» **Task to carry out**:
Count every line in the entries below that contains the word "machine", and give only that number.

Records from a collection

++++++

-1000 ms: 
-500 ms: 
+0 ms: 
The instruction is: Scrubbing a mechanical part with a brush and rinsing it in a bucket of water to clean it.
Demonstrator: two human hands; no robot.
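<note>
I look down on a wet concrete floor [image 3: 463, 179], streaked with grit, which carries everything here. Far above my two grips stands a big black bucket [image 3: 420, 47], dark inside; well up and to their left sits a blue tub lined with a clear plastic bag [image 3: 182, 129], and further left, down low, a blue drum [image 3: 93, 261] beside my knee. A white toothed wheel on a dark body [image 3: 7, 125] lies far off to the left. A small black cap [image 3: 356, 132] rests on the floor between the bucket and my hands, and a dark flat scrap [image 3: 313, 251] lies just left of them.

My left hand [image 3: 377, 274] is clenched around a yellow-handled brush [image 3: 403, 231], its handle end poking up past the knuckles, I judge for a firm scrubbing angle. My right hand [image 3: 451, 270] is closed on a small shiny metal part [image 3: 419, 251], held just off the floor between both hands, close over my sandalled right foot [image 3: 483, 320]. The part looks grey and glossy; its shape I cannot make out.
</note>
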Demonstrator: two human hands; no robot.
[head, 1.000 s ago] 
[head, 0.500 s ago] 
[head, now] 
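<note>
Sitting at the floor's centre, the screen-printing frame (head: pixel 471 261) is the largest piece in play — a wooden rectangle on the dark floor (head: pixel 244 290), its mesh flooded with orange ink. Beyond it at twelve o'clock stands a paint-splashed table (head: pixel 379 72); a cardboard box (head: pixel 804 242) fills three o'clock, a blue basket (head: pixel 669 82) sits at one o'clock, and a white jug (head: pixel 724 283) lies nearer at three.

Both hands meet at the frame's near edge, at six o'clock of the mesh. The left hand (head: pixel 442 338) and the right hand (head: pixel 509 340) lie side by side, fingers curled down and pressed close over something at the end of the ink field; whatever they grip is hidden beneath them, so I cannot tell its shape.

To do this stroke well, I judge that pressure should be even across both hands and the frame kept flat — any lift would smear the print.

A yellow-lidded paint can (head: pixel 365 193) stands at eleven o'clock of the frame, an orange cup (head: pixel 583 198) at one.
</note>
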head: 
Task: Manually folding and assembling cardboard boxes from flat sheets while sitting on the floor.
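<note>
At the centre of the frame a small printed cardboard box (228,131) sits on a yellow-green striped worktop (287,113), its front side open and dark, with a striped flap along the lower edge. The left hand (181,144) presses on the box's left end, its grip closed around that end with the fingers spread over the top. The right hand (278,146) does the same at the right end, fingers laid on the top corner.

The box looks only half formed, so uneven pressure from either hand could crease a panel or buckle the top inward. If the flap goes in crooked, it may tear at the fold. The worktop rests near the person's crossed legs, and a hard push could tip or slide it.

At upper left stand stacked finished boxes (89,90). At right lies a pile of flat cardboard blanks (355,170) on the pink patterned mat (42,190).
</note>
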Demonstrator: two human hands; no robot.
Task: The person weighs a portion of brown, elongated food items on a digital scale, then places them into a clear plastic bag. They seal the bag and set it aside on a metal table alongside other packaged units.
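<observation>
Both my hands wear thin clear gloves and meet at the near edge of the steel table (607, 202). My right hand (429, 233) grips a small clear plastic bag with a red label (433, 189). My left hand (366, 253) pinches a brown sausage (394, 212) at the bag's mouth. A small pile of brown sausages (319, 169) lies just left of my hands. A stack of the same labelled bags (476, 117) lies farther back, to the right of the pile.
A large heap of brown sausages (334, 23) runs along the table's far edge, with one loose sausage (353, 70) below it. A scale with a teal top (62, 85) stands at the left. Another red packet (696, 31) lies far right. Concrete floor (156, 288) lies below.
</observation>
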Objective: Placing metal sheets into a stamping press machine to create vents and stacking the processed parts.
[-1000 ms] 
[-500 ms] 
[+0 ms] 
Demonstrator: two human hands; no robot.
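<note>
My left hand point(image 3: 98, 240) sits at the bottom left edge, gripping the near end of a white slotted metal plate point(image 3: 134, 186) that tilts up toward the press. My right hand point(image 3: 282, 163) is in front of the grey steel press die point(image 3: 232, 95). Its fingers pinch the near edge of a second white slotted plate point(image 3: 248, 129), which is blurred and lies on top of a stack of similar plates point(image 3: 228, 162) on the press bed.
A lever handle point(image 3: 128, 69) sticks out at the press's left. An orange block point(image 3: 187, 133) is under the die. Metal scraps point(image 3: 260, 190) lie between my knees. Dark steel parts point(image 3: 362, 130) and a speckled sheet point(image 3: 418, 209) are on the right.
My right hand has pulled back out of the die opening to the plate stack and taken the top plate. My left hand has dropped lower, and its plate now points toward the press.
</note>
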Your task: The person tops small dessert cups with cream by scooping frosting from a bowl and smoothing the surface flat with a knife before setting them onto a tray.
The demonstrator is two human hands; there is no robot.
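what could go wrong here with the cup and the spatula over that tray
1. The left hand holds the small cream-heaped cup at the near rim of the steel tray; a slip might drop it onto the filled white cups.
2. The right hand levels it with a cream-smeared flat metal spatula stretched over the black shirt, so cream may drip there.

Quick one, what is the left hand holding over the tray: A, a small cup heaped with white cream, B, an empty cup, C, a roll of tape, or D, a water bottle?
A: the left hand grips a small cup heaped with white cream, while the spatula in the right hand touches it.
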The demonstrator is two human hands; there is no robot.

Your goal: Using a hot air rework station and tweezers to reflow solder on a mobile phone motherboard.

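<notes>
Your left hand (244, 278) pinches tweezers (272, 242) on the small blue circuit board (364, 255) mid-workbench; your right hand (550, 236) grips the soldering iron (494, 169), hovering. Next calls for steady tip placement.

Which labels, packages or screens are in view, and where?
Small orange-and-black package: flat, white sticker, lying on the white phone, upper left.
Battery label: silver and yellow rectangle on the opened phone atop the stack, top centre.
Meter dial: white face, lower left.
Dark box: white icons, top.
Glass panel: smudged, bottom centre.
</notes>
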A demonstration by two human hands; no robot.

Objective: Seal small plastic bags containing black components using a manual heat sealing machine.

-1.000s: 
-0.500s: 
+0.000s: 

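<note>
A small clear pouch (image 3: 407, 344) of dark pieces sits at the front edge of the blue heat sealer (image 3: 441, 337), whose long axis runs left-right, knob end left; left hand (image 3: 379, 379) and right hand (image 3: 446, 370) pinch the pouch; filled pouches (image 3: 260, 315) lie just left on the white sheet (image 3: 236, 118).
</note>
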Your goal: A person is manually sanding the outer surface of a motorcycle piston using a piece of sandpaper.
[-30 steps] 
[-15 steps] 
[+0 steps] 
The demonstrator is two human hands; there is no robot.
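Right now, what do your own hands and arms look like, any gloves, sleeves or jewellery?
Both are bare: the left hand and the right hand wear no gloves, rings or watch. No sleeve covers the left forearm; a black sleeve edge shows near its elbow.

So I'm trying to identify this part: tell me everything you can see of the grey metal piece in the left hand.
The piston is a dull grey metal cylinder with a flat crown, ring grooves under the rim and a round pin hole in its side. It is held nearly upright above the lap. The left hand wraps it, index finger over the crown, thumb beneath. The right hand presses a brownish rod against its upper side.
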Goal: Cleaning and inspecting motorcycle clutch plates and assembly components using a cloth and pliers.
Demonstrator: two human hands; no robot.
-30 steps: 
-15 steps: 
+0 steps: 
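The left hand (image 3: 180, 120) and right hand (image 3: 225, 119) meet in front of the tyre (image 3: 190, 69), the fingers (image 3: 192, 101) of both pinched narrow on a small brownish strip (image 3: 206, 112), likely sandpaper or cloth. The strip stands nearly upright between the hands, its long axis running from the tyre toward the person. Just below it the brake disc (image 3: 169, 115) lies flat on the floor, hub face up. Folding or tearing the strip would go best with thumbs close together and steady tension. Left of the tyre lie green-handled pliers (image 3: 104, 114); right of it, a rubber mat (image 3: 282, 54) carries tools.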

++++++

» **Answer for the task**:
2